__Exercise objective__. Show all lines from the data that include the word "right".

__Supplied information__.
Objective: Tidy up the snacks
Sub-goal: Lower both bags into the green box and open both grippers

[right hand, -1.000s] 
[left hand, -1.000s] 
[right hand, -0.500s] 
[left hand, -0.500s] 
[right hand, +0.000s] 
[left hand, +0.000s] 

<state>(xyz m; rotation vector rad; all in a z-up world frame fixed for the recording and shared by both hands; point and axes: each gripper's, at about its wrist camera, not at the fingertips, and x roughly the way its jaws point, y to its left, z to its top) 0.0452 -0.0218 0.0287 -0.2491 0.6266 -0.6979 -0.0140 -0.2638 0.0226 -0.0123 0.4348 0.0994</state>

__Response box__.
[right hand, -1.000s] 
[right hand, -0.500s] 
[right hand, +0.000s] 

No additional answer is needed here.